I got a lot of people's attention when I mentioned that rap music generally deals with topics such as money, drugs, degrading women, and constant use of racial slurs. I was immediately condemned for being an uneducated fiend who was talking out of his *** and painting rap with too broad a brush. That made me do some digging.
Pointing to top-selling rap is not "digging". It is the most superficial, easy, half-assed effort you could possibly offer. It is biased googling with no hint of research.
Digging would be listening to GZA's Liquid Swords, Madvillian, or The Cold Vein by Cannibal Ox so you can actually have some sort of claim of being up to speed. Digging would mean you apprehend not only the existence of instrumental hip hop (records that only have DJ-ing), but that you have actually listened to albums like Endtroducing, or Krush, or Beat Konducta. Digging would mean looking into the history of graffiti artists and break dancing to actually flesh out your understanding of what hip hop culture actually is, and the people that it comes from.

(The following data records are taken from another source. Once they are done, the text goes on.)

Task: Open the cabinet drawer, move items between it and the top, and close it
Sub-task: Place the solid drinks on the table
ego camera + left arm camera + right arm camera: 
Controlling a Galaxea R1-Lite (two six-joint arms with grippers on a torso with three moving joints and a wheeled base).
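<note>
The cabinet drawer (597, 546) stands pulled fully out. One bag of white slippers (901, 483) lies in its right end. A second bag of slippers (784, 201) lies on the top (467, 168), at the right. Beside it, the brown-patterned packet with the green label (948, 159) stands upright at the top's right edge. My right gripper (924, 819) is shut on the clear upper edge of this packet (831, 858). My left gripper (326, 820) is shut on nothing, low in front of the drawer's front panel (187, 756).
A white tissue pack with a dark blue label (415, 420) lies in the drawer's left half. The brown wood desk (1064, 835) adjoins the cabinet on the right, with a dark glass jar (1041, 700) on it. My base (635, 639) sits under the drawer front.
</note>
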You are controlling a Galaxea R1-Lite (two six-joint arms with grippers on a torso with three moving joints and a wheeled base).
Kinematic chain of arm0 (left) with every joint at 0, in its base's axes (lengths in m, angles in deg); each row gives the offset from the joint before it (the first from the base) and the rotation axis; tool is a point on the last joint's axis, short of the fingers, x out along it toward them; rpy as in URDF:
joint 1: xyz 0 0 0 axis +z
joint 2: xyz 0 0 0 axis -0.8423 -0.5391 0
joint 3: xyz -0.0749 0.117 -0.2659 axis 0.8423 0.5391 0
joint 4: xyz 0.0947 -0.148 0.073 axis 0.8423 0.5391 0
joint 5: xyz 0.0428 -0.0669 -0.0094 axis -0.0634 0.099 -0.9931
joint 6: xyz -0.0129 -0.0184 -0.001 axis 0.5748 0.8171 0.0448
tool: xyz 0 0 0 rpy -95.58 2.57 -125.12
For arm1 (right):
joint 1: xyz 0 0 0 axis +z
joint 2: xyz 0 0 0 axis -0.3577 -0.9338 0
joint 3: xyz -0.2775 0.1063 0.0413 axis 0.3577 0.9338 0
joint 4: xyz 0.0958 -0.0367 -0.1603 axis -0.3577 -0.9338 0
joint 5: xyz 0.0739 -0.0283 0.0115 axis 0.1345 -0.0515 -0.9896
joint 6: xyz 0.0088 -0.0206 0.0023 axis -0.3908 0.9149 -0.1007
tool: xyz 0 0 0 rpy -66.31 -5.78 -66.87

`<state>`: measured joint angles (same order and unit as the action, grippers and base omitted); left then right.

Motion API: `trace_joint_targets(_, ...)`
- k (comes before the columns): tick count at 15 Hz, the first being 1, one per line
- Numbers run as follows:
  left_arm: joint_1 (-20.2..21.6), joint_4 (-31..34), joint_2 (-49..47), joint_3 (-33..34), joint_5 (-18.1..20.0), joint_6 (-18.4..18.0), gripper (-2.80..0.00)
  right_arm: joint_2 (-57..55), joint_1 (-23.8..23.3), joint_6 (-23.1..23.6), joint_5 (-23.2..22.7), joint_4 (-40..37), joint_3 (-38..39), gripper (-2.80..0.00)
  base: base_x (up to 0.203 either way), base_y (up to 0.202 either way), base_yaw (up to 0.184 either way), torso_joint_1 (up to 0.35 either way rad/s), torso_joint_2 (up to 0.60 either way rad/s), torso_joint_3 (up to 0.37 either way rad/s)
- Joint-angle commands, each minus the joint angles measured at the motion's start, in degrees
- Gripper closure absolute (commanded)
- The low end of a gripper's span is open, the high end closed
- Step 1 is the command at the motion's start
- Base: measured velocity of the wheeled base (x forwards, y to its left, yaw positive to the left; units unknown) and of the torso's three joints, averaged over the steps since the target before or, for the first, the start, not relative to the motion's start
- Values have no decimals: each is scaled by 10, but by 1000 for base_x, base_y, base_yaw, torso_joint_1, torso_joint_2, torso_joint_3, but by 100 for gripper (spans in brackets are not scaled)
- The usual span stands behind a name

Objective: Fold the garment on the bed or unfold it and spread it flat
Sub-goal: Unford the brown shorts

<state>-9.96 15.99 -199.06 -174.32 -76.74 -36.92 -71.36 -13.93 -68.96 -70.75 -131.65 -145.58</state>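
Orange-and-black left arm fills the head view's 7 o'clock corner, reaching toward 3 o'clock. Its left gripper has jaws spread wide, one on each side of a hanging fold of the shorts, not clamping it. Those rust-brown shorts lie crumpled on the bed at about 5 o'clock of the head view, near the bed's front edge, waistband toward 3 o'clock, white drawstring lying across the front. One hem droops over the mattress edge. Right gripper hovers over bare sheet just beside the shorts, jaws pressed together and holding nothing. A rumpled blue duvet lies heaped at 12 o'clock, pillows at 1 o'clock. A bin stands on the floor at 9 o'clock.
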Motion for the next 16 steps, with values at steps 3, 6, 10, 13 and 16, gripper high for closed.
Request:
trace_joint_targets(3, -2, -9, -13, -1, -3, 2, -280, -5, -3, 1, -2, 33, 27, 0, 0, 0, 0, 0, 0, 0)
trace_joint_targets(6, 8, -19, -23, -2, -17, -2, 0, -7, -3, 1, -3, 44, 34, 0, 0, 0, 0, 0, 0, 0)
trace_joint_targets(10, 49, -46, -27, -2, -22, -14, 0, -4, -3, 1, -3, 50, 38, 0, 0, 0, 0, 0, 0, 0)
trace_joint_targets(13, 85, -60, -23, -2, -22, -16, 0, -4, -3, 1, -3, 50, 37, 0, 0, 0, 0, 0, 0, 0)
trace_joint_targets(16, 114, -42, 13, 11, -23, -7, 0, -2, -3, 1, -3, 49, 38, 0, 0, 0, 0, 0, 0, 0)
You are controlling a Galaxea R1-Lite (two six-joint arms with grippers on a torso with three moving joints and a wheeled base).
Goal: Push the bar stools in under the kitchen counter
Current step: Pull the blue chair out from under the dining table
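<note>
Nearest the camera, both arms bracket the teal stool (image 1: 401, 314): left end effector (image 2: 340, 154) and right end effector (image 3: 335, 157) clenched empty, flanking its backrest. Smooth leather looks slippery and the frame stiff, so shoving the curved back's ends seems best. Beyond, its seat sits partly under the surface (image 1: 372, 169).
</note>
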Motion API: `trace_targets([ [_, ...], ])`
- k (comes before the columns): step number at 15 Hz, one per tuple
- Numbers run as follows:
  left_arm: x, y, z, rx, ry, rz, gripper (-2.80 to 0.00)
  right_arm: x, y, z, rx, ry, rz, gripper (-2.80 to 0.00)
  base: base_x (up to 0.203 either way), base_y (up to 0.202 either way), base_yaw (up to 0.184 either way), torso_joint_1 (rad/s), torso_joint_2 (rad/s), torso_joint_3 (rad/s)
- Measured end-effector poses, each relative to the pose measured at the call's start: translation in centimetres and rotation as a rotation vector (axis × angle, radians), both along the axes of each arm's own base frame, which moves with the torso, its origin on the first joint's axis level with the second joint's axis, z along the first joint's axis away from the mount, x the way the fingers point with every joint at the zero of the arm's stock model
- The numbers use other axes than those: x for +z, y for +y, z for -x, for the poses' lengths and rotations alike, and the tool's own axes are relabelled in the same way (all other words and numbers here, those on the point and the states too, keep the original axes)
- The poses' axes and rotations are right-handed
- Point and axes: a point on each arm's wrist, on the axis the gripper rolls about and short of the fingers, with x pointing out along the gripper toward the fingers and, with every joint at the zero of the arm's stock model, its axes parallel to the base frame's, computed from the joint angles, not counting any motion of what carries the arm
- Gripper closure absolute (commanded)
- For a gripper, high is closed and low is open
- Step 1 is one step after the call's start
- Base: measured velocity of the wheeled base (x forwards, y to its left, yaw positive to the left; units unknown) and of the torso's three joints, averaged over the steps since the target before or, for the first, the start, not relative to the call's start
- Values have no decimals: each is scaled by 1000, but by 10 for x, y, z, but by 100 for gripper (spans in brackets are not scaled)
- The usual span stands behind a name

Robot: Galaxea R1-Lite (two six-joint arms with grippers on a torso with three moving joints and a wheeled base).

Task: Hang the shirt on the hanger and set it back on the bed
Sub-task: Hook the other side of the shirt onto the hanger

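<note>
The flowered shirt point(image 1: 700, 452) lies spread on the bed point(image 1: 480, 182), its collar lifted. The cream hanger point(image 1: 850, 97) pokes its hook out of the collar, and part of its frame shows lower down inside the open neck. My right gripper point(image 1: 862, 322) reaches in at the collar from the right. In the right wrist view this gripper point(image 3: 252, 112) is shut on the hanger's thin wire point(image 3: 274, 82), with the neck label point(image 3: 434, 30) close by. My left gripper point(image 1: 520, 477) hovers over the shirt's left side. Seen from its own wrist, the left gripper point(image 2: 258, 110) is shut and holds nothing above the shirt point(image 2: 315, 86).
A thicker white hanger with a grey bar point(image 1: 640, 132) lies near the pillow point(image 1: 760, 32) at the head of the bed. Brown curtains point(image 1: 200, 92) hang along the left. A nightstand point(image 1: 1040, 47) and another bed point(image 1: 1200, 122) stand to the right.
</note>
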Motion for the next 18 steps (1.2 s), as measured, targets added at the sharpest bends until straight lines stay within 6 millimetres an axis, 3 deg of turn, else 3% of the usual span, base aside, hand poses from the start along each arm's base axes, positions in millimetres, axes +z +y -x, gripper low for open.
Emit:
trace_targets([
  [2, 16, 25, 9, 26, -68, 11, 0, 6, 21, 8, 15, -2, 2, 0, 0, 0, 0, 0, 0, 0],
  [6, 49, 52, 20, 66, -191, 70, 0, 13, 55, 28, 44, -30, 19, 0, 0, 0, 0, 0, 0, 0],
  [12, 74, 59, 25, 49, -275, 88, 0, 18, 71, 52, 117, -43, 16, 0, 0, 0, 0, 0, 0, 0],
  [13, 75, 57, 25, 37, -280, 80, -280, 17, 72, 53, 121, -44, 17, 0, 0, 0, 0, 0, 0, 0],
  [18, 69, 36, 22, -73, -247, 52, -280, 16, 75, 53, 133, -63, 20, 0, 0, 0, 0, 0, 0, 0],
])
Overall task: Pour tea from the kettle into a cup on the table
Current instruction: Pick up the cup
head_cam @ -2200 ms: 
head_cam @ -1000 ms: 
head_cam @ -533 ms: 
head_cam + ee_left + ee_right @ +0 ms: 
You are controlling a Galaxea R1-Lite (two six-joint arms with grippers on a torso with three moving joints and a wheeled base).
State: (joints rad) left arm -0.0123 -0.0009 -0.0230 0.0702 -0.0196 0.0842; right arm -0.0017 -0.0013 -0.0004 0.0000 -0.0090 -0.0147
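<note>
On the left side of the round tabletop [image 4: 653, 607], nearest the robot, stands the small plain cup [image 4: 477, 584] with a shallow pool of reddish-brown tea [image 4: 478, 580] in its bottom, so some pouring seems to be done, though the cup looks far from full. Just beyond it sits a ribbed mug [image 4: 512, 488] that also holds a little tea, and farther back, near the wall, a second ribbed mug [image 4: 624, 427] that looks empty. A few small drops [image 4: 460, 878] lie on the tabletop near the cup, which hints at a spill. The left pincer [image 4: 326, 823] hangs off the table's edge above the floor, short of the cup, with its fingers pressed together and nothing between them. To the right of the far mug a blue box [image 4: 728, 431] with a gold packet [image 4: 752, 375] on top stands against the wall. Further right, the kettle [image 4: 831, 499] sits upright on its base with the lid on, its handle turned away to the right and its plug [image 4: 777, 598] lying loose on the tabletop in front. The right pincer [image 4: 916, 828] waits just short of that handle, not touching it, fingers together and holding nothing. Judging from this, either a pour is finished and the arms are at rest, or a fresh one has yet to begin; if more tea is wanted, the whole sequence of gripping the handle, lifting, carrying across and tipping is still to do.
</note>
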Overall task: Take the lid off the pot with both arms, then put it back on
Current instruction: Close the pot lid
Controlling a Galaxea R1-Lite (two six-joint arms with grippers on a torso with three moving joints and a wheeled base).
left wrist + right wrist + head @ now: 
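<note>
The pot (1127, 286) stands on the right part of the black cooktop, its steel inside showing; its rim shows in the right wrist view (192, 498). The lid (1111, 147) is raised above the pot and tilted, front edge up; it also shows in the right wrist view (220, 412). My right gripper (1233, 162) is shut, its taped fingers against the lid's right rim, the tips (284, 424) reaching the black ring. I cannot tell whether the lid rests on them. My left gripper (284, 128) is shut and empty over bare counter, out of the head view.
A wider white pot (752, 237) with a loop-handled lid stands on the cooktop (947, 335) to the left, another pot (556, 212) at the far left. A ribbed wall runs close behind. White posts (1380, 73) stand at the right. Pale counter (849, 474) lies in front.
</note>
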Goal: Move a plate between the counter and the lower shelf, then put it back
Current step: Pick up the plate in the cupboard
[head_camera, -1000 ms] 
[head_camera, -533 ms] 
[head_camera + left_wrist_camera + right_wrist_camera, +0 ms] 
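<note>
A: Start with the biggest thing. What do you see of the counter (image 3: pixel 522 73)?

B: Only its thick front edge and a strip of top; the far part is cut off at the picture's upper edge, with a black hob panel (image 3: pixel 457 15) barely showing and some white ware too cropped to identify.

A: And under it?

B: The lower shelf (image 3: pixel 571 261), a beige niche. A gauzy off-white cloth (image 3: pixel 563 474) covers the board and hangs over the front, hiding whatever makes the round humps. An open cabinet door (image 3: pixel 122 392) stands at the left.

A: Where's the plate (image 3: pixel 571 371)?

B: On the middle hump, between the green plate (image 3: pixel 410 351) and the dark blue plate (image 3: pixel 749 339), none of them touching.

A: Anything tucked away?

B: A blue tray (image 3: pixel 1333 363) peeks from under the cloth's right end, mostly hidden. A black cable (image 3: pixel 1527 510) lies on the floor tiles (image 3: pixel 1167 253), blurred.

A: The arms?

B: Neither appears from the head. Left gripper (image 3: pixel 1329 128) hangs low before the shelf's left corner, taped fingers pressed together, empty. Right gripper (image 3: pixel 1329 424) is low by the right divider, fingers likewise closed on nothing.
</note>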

Your version of "digging" thus far is equal to suburban housewives getting up in arms about how "satanic" metal is just because Ozzy took a bite out of a bat once on stage, or not letting their daughters go to a Lady Gaga show because she performed with blood stains on her crotch. If you are honest about the negative aspects that you mentioned (greed, drugs, misogyny), you will admit that those elements came after the beginnings of hip hop. You will study the history of MC-ing, then you will admit that those elements became popular in hip hop because white, suburban teenage males are desperate for a tough identity, and that it is they who drove the sales of the popular rap albums that you listed above. Not black kids.
Sure, there are some artists out there trying to buck the trend, but record sales show me that what has always moved rap albums off the shelves is the exact type of content that I've been calling into question.
Subcultures don't just buck trends. They produce new genres that alter the course of mainstream culture. Hip Hop itself has experienced dozens of revolts and rebirths since it's birth in the early '80s, and your insistence on only pointing to gangster hip pop as representative of the entire genre is always going to be insulting because it shows that you are not interested in really apprehending what's out there.
All that you know about rappers is that they made some records. But who bought those records? That is the real question here. What market were they catering to? Because it is always markets that move records. Not content.
I also feel like it's more than fair to say that the stunning majority of relevant Rap artists are rapping about negative, self-indulgent, nonsense which makes it extremely hard for me to take the genre seriously.
So do you take metal seriously after listening to Limp Bizkit? Do you take rock seriously after listening to Maroon 5?